Reliability brings to mind transactions. Relational databases support transactions across multiple records and tables; MongoDB restricts transactions to single documents. While this might appear overly restrictive, it could be made to work in many scenarios. Recall that a document can include a hierarchy of objects. If an application’s data is modeled such that all of the data requiring all-or-nothing modification resides within one document, the MongoDB approach would suffice.

However, this restriction on transactions calls attention to the design objectives of MongoDB: speed, simplicity, and scalability. Expanding transactions to encompass multiple objects stored across shards would significantly impact performance leading to complex dead-lock problems. Indeed, by default, a save function call to the MongoDB returns immediately to the application without waiting for confirmation that the save was successfully persisted. If a networking or disk failure prevents the write, the application continues without awareness of the error. However, the MongoDB API does provide options for safe writes that wait for a success response. There are even options to specify how many replication slaves must get updated before the save is considered a success. So while speed is the default, reliability is a possibility.

While I mentioned earlier that MongoDB provides drivers for a variety of languages, it holds particular appeal to JavaScript devotees. JSON documents were designed to store JavaScript objects. JavaScript is the MongoDB language for complex queries. And the command line tool for managing MongoDB is built on top of the JavaScript shell. So if you have mastered JavaScript for the coding of dynamic web pages, MongoDB provides an opportunity to expand its use.

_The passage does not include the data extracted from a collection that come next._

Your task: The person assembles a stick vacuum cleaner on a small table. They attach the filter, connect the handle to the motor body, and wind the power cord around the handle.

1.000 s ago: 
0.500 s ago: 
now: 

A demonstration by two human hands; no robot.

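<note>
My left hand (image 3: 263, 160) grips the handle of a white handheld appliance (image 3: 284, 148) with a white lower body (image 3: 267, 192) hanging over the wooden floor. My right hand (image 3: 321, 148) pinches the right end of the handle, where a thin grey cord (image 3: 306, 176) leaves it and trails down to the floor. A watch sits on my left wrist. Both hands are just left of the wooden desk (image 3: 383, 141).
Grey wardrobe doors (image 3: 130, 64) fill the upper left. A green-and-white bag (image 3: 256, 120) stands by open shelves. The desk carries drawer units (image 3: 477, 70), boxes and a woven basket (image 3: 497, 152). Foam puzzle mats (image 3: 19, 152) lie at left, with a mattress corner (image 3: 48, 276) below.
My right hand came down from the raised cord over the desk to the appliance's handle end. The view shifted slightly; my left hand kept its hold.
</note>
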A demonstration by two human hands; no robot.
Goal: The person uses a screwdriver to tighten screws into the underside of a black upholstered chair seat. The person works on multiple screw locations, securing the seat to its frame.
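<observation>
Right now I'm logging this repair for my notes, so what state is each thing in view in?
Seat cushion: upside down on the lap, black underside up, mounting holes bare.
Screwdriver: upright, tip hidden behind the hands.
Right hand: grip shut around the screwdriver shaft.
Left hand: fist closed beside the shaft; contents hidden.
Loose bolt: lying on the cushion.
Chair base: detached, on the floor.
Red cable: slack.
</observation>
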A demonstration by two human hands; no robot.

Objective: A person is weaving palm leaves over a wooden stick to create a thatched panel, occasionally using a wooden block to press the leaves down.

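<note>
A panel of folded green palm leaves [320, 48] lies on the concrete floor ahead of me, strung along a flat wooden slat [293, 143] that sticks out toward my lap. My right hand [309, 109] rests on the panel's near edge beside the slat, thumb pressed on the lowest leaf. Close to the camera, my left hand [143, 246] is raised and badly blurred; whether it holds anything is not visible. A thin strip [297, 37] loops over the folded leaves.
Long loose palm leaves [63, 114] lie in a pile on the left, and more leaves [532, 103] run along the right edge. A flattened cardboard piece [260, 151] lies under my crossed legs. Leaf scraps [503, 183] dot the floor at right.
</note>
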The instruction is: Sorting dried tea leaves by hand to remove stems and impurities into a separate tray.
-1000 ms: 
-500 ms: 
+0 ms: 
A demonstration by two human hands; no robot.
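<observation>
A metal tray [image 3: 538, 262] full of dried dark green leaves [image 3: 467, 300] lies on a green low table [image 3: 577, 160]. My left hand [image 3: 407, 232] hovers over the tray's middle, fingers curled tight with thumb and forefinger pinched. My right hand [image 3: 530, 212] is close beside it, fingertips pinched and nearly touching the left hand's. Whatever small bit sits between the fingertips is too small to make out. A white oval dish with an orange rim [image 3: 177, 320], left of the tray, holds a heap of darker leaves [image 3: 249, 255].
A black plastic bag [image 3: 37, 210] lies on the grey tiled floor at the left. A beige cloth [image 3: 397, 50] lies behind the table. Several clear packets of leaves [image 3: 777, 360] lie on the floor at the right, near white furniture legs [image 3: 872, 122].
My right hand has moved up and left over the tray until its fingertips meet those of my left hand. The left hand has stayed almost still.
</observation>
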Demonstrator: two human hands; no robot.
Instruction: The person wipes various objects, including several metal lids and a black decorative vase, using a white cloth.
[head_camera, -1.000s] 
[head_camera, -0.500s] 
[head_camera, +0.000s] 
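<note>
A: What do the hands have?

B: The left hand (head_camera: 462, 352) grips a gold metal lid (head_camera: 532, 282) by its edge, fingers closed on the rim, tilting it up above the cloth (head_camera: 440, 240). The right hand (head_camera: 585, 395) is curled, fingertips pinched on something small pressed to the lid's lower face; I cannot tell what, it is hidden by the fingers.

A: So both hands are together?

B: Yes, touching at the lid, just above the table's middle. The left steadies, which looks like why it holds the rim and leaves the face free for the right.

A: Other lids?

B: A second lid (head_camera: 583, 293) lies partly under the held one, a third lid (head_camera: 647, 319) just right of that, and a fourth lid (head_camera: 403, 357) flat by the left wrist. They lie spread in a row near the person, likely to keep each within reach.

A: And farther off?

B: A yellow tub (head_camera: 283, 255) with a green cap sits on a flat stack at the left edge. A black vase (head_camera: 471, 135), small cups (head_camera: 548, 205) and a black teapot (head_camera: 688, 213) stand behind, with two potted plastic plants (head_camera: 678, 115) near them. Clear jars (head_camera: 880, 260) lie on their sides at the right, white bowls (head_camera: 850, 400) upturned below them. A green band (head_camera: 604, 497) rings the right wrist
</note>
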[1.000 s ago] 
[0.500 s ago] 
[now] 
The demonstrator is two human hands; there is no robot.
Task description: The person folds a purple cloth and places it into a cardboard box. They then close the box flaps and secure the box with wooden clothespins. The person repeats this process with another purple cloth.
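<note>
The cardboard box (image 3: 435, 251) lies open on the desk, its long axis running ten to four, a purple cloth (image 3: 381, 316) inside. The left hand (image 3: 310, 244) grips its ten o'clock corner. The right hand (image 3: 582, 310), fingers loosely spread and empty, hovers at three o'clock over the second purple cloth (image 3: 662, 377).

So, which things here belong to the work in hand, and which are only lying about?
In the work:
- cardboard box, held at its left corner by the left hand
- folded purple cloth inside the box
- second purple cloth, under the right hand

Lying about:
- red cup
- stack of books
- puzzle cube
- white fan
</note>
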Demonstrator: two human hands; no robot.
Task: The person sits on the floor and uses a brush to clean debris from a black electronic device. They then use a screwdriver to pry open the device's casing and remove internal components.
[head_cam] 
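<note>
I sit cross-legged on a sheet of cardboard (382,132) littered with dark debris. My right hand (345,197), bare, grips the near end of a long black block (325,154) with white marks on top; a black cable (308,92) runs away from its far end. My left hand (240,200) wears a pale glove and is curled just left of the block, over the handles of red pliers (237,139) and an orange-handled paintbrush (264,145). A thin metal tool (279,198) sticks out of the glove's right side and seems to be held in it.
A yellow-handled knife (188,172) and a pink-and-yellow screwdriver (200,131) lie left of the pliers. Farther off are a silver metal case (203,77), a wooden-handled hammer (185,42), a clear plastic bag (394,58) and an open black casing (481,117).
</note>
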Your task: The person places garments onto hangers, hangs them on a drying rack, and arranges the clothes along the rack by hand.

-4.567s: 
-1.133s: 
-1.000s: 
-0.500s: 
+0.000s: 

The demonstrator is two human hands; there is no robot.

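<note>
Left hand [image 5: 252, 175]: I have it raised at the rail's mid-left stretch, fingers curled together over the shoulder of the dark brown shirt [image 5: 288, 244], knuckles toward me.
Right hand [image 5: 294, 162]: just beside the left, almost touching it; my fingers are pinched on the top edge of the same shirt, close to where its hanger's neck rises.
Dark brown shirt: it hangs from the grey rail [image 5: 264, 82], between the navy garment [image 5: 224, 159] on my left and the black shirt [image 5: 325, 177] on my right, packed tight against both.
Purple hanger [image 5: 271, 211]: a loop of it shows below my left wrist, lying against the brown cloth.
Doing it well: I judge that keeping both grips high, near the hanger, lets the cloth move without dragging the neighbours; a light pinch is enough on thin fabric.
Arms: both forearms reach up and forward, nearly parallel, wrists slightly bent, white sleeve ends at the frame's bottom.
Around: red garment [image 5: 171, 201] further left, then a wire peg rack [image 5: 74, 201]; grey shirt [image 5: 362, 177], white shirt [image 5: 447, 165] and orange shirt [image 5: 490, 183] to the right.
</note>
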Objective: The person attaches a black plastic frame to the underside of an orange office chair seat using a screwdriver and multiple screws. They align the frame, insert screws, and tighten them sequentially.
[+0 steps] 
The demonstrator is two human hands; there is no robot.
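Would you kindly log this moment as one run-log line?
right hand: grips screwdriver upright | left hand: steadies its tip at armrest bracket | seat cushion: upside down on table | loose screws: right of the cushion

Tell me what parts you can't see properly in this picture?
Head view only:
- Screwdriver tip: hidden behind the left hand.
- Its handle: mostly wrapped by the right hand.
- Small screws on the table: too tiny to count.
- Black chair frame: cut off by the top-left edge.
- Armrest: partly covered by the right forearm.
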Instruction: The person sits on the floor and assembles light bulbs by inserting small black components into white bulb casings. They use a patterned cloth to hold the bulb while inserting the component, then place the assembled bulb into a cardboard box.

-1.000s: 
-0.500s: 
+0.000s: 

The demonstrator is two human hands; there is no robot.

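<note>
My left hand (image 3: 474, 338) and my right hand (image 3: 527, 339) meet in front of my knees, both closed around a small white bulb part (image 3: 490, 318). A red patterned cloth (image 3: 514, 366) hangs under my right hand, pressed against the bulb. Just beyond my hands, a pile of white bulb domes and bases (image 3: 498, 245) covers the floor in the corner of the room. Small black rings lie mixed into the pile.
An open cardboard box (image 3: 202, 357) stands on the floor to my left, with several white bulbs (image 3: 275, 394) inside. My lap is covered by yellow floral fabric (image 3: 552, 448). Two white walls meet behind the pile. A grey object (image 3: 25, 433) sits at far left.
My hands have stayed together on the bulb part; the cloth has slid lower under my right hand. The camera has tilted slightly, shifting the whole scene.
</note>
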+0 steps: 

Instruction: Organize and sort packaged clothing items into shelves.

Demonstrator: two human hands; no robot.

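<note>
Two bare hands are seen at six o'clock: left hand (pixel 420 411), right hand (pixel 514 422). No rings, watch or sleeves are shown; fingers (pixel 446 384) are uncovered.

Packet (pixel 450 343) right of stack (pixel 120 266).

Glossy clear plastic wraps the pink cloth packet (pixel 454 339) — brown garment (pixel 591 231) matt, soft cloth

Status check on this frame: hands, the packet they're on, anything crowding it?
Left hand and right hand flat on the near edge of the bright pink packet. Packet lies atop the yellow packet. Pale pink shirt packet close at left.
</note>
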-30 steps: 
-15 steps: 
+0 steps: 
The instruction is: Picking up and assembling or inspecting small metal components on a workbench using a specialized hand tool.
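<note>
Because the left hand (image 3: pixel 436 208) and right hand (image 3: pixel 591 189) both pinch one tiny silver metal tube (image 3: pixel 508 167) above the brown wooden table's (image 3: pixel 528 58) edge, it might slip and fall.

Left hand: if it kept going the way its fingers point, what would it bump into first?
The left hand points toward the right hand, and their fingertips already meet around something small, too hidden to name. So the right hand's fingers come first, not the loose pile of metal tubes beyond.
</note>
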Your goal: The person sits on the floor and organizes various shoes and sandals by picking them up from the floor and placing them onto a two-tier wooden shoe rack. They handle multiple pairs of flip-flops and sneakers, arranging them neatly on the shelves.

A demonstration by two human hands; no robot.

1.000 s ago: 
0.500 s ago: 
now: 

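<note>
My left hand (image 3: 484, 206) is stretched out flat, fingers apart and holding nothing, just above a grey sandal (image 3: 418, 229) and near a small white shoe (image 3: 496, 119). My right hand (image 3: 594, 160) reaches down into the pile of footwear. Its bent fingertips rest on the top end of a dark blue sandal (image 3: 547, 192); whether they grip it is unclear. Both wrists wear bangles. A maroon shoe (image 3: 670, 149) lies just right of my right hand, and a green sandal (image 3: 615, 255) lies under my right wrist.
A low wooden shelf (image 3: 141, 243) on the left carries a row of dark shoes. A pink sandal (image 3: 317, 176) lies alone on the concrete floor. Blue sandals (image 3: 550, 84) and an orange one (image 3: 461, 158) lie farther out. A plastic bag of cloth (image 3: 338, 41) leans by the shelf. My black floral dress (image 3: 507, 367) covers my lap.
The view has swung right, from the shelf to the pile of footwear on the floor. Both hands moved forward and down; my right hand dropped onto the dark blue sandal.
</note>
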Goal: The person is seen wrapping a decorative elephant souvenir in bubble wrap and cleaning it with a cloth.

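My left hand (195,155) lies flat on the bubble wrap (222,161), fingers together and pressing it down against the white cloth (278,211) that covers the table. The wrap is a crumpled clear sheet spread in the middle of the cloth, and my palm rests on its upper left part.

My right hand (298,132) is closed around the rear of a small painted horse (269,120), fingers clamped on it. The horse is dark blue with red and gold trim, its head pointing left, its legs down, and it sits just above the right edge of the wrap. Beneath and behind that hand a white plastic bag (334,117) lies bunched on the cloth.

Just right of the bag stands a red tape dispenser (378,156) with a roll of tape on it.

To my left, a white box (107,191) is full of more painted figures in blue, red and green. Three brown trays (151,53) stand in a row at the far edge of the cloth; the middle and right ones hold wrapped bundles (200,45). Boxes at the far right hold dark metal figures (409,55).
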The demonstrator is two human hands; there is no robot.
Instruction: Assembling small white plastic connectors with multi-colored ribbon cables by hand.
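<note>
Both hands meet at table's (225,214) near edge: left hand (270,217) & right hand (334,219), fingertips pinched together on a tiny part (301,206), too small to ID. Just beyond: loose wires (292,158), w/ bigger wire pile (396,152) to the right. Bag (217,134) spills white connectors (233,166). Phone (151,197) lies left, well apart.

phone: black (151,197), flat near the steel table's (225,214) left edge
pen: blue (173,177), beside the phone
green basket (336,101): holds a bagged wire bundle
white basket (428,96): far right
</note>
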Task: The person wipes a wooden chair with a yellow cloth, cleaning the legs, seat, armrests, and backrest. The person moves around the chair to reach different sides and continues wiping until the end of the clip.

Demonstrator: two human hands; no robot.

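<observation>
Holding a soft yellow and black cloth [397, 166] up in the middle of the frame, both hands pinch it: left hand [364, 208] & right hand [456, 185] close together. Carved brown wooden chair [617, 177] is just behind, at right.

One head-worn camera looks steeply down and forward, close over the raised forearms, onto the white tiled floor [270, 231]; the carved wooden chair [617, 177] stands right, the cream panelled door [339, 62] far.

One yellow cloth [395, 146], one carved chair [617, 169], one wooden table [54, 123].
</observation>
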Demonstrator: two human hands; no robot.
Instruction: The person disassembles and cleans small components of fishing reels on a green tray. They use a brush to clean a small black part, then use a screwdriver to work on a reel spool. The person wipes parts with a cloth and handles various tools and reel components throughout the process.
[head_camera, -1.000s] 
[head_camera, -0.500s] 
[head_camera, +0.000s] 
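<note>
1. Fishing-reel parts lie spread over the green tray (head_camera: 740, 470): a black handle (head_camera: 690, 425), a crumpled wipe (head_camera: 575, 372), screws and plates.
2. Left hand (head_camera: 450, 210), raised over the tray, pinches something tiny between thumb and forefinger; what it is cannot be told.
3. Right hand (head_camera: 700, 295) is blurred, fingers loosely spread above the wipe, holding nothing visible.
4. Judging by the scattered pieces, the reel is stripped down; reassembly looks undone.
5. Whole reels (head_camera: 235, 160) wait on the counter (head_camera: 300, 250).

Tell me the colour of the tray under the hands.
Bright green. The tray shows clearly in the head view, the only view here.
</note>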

I recommend visiting MongoDB.org and trying out the online shell. In a few minutes, you’ll get a sense of the API. Then take a look at the tutorial. And to experiment further, download and install MongoDB for yourself. (I managed to install it on Windows 7 in a few minutes, but somehow got stuck installing the package on Ubuntu.)

(This is the first in a planned series on NoSQL databases. See NoSQL: The Joy is in the Details.)

Whenever my wife returns excitedly from the mall having bought something new, I respond on reflex: Why do we need that? To which my wife retorts that if it were up to me, humans would still live in caves. Maybe not caves, but we’d still program in C and all applications would run on relational databases. Fortunately, there are geeks out there with greater imagination.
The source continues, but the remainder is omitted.